## Problem requirements
Every line of the listing should be transcribed exactly, with nothing left out.

• • • • • • •

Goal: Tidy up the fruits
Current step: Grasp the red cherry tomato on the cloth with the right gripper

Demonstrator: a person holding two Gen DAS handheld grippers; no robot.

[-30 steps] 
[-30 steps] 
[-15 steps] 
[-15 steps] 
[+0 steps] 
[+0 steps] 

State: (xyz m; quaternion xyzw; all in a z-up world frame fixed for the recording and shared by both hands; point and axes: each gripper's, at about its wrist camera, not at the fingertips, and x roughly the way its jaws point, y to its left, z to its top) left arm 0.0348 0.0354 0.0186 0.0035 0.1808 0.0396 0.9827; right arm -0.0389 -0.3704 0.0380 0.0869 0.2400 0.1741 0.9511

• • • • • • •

## Exercise output
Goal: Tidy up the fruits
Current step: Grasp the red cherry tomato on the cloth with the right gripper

Demonstrator: a person holding two Gen DAS handheld grippers; no robot.

[-30 steps] 
[-30 steps] 
[-15 steps] 
[-15 steps] 
[+0 steps] 
[+0 steps] 

State: (xyz m; quaternion xyzw; all in a z-up world frame fixed for the recording and shared by both hands; point and axes: each gripper's, at about its wrist camera, not at the fingertips, and x roughly the way its jaws point, y to its left, z to its top) left arm 0.0348 0.0354 0.0186 0.0035 0.1808 0.0396 0.9827; right arm -0.0389 -0.3704 0.0380 0.0869 0.2400 0.1741 0.9511

No further answer is required.